White, 25, a New York City native and 2017 LIU Post graduate, was an understudy on the Broadway musical "Dear Evan Hansen" in 2019. Since the pandemic derailed a role in a Michigan production of "Little Shop of Horrors" last spring, she has been getting by on side jobs, she said. Her resume also lists roles in community theater, including a performance of "Hairspray" at Smithtown Performing Arts Center.

Secaur and school board president Matthew Gribbin did not agree to interviews, but in response to written questions, a district representative shared emailed answers attributed to them.

"Going forward, the District's goal will not be to disallow people with strong views ... we actively teach our students the importance of debate and civil discourse," Secaur wrote. "People are entitled to their opinions and political views, and there is a time and place to have an appropriate conversation between people with differing views on important subjects, but must be careful to do so in the proper setting."

A statement attributed to Gribbin said, in part, that Literacy Night was "successful in bringing our school community together around a common theme."

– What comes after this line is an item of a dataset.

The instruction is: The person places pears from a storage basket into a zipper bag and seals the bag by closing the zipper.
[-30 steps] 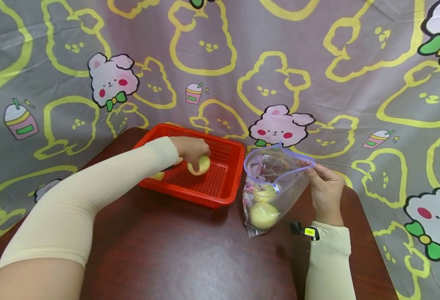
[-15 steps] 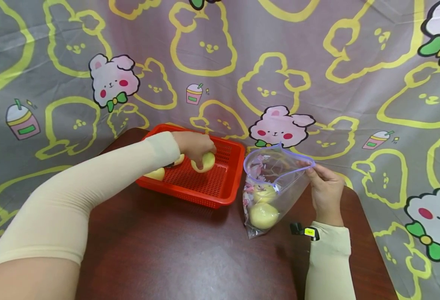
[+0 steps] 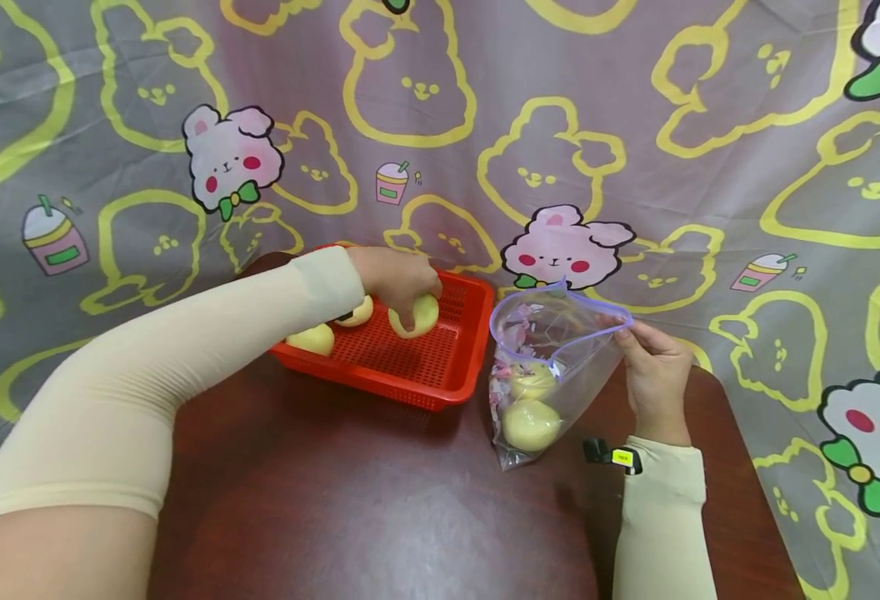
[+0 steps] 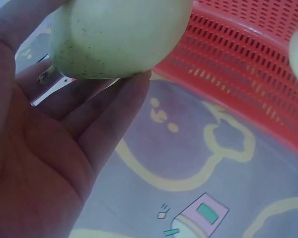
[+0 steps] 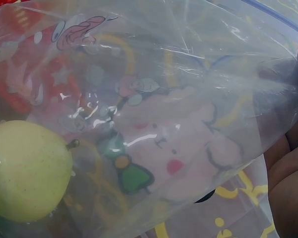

Smithtown, which is predominantly white with a household income well over the Suffolk County median, was the site of several Black Lives Matter and pro-police rallies last spring and summer. Those rallies were largely peaceful, though one widely circulated video taken during one rally showed a white man screaming a racial slur while he stood on what appeared to be school district property, and police investigated after two Black Lives Matter protesters said they were attacked by counterprotesters. One protester told police he did not want to pursue charges; police are still seeking a suspect who assaulted the other protester, a police spokesman said.